Thursday, March 31, 2011

Chewy Chocolate Brownies

I'm always a little skeptical of recipes labeled "light" or "healthy," especially when it comes to treats like brownies or cake or cookies. I mean, really? Can they actually be as good as the full-fat version? Well in this case, they are! These brownies turned out delicious, and you'd never know they are lightened up a bit. Chewy Chocolate Brownies
from Taste of Home Healthy Cooking 2009

3 oz. semisweet chocolate, chopped
1 c. packed brown sugar
3 Tbs. unsweetened applesauce
1 egg
1 egg white
2 Tbs. canola oil
4 1/2 tsp. light corn syrup
2 tsp. vanilla extract
1 c. all-purpose flour
1/4 c. baking cocoa
1/2 tsp. baking soda
1/8 tsp. salt

In a microwave, melt chocolate; stir until smooth. Cool slightly. Meanwhile, in a large mixing bowl, beat the brown sugar, applesauce, egg, egg white, oil, corn syrup and vanilla. Beat in chocolate until blended. Combine the flour, cocoa, baking soda and salt; beat into brown sugar mixture just until blended.

Pour into a 9x13 baking pan coated with cooking spray. Bake at 350 degrees for 15-18 minutes or until a toothpick inserted near the center comes out clean. Cool on a wire rack. Cut into bars. Makes 18 brownies.

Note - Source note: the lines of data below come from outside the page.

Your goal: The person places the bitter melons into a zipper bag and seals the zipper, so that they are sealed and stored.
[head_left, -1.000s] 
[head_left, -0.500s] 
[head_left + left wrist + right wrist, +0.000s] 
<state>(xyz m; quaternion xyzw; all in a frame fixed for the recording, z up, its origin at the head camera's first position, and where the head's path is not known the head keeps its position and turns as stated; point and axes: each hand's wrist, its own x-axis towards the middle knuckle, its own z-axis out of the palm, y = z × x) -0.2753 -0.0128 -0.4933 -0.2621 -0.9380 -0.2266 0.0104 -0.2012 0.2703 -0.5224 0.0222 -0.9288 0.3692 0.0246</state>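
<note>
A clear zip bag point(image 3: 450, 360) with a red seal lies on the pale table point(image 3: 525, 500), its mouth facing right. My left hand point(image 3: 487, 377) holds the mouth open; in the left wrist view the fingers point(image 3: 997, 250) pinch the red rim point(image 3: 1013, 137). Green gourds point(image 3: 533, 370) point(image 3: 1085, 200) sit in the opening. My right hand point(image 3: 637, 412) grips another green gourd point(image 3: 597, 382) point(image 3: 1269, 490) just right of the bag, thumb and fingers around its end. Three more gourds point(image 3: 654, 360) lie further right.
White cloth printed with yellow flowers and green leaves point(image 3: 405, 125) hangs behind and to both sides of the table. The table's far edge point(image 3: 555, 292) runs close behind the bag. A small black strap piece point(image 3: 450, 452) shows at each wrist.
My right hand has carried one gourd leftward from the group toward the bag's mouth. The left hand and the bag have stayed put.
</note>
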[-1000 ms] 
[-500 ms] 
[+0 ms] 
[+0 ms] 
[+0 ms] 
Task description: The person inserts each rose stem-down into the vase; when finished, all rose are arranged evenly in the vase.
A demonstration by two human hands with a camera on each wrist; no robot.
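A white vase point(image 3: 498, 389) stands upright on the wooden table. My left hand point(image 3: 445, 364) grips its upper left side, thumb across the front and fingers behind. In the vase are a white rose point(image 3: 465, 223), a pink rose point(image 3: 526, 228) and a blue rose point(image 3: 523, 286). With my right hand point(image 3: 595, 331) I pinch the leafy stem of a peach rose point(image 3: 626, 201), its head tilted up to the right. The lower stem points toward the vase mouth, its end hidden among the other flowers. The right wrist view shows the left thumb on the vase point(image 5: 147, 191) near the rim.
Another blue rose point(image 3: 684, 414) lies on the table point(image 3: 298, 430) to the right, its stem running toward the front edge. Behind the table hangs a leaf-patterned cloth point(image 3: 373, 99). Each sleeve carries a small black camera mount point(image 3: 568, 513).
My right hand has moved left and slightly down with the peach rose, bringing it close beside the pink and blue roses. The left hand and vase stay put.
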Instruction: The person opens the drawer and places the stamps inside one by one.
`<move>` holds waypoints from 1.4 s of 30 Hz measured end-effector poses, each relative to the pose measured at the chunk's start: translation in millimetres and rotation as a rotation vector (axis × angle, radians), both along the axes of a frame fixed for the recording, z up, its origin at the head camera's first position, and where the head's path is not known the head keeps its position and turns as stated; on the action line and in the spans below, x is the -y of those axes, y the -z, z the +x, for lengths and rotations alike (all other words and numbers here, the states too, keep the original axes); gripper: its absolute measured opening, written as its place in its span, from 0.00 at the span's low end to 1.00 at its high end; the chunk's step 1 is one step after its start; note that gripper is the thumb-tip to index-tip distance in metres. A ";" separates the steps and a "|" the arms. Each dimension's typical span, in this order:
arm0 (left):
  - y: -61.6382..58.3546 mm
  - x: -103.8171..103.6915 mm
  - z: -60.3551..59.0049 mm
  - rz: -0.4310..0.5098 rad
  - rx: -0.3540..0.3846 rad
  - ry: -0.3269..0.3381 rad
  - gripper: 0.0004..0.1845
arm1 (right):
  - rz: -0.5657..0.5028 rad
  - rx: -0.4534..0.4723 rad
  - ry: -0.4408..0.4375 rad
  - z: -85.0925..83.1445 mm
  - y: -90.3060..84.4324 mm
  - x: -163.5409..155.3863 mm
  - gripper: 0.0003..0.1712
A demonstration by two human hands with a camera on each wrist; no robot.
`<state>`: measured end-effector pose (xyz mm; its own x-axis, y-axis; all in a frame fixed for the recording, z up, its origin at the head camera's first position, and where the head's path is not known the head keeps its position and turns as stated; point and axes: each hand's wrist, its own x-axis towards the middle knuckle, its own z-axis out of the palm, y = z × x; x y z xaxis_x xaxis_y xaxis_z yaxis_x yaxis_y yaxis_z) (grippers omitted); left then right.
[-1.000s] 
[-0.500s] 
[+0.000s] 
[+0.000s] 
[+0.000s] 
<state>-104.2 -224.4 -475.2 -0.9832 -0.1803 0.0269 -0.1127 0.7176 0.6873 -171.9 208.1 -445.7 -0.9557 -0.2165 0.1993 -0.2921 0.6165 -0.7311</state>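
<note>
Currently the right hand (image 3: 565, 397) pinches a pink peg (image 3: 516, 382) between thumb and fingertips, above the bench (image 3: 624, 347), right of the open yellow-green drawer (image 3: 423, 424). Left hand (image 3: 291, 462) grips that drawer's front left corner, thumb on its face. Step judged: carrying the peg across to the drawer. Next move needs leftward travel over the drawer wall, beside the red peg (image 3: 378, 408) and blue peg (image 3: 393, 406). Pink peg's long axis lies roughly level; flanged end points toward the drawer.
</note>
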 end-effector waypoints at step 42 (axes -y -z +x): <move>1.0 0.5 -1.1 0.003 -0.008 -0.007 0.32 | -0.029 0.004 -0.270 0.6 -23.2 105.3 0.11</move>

*I will admit that I fattened up my batch of brownies a bit with about 1/2 cup of Andes mint baking chips that were left over from Christmas. Yum.

(For those of you interested, each brownie has 125 calories and 4 g of fat. Without the addition of the mint chips, of course.)

Avocado Sauce

I made this sauce to serve with Baked Chicken Taquitos. It would also be really good on burgers, sandwiches and tacos.

Avocado Sauce
from Taste of Home Healthy Cooking 2009
1 medium ripe avocado, peeled
1/2 c. fat-free sour cream
2 Tbs. minced fresh cilantro
2 tsp. lime juice
1 garlic clove, minced
1/8 tsp. salt

In a small bowl, mash avocado with sour cream, cilantro, lime juice, garlic and salt. Refrigerate until serving.

Baked Chicken Taquitos

New Mexico is known for its chilies. The state motto is practically, "Red or Green?" You can get green chilies on practically everything you order around here - pizza, burgers, eggs, sandwiches, and bagels. In the late summer you can smell green chilies growing in the fields south of Albuquerque, and people here buy them by the case at the grocery store. Every store has a roaster out front where they roast the chilies before customers take them home to freeze for later use. I love the smell. At first I didn't really love green chilies, but now I use them in a few dishes I make and I really like them. I don't buy them by the case, however, because I don't want everything else in my freezer to taste like green chilies!
Baked Chicken Taquitos

adapted from ourbestbites.com


2 C. cooked, shredded chicken

3 oz. cream cheese

1 4 oz. can chopped green chilies

1 T. lime juice

1/2 tsp. cumin

1 tsp. chili powder

1/2 tsp. onion powder

1/4 tsp. garlic powder

1 C. shredded cheese (Monterrey jack or cheddar)

12 corn tortillas

kosher salt


Preheat oven to 425 degrees. Line a baking sheet with aluminum foil and spray with nonstick cooking spray.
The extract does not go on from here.